Thursday, 31 October 2013

Why choose a co-ed school?

Men may be from Mars and women from Venus, but we all have to live and work together on Earth. Hence, when talking about co-education, it is challenging not to just state the blindingly obvious, that we live in a co-ed world and youngsters must learn to thrive amongst colleagues and friends of both sexes. Education is not just about academic success. As importantly, it is about leaving school with the social skills and emotional intelligence to thrive in any environment.

Working in mixed groups can be of great benefit. A combination of the competitive nature of boys to perform as well as those around them and the girls’ often more conscientious attitude to work should be a winning formula for success, in both the classroom and independent study. Class discussion brings diversity of opinion and encourages all to develop a rounded view.

Co-ed schools are all about breaking the mould and inspiring girls to aim for careers as engineers, politicians or to study the Sciences and boys to perhaps consider Music, PR or design.

Co-curricular programmes offer diversity of choice with girls having equal access to activities which may once have been the preserve of boys such as CCF, cricket, shooting or practical skills such as carpentry, car maintenance or metalwork. Although fun to see boys dressed in drag in the school play, a co-ed environment allows less comical representation.

Lastly, school should be about forming solid, supportive friendships for life.
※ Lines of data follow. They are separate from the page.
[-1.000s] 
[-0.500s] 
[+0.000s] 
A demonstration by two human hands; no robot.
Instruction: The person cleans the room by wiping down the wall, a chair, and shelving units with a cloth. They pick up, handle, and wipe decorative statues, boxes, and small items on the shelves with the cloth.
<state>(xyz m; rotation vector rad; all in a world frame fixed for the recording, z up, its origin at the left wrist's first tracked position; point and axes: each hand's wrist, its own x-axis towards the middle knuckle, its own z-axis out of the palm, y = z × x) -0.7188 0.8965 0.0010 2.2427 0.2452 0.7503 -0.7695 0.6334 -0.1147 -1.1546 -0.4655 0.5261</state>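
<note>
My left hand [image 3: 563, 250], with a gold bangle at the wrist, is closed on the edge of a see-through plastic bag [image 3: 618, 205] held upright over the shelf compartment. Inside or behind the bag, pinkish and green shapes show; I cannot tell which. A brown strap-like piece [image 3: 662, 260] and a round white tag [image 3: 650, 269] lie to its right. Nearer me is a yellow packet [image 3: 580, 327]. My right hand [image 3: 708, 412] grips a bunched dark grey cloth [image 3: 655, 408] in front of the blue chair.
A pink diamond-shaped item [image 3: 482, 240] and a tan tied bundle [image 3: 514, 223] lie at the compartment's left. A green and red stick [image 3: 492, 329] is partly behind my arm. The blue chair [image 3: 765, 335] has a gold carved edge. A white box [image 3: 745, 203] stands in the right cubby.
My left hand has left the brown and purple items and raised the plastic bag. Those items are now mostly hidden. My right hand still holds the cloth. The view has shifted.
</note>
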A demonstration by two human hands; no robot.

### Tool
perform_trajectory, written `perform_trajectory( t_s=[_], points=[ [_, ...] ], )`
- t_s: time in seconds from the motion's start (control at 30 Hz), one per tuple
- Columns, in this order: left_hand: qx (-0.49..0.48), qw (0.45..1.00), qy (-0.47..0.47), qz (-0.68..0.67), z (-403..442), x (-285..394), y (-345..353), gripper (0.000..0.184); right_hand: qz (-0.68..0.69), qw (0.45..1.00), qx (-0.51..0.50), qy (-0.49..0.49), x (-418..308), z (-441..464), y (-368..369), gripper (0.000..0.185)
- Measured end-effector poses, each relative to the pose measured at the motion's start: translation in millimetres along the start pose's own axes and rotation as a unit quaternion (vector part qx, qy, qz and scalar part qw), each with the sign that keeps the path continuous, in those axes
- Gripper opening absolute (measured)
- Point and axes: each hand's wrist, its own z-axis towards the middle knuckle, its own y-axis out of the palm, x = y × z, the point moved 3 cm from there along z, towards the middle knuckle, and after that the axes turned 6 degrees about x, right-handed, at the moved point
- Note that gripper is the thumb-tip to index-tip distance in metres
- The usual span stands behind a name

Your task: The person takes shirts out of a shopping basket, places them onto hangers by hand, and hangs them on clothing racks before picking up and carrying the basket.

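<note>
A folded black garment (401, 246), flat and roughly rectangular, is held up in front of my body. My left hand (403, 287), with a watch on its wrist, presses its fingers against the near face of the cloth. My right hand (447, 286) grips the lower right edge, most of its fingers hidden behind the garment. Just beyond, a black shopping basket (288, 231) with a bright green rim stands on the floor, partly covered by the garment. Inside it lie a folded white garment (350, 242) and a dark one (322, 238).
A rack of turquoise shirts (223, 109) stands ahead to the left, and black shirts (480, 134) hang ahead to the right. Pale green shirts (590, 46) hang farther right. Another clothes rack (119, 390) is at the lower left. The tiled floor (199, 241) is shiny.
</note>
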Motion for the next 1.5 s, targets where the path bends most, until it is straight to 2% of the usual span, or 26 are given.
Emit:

I can’t help wondering if it is a more relevant preparation for 21st century life, for these to be with both boys and girls, giving a balanced perspective. Maybe girls bring focus, drive and determination for academic success and boys bring more of an easy-going, calm perspective. 

Particularly with an only child or where parents are separated, mixed friendships or role models are less likely at home, so perhaps more important to experience at school.

For advice on choosing the right school for your child, please call us on 01865 522066 or email

Thursday, 24 October 2013

Why choose an all boys or all girls school?

Are you considering senior school choices for 11+ or 13+? Here are a few thoughts on why you might choose a single sex school.

Few would dispute boys and girls are wired differently. They develop physically and emotionally at different speeds, learn in different ways and diverse motivating factors will inspire them. By studying in a tailor-made educational environment which recognises these differences, it is easy to comprehend why children in single sex schools thrive.

Teaching styles, subject choices, sporting opportunity and a full extra-curricular programme are entirely focussed on either boys or girls.

Boys express themselves differently. They tend to need more coaxing to be forthcoming in class than girls. In a single sex environment they are less likely to be intimidated or embarrassed by peer pressure, especially if they lack confidence.

In a similar way girls may find the presence of boys within the classroom intimidating, especially when they reach the teenage years and their hormones are running wild. At this crucial stage in their education, for both boys and girls, a mixed environment can be distracting and hence a barrier to learning.

With the dawn of social media, children appear to grow up so quickly, often feeling pressure from peers. In my opinion, a single sex school environment seems to allow children to be themselves for longer, without pressure to ‘perform’ allowing for their sole focus to be on learning and building supportive friendships, which often last a lifetime. To gossip, laugh and play, without the pressure to grow up too soon.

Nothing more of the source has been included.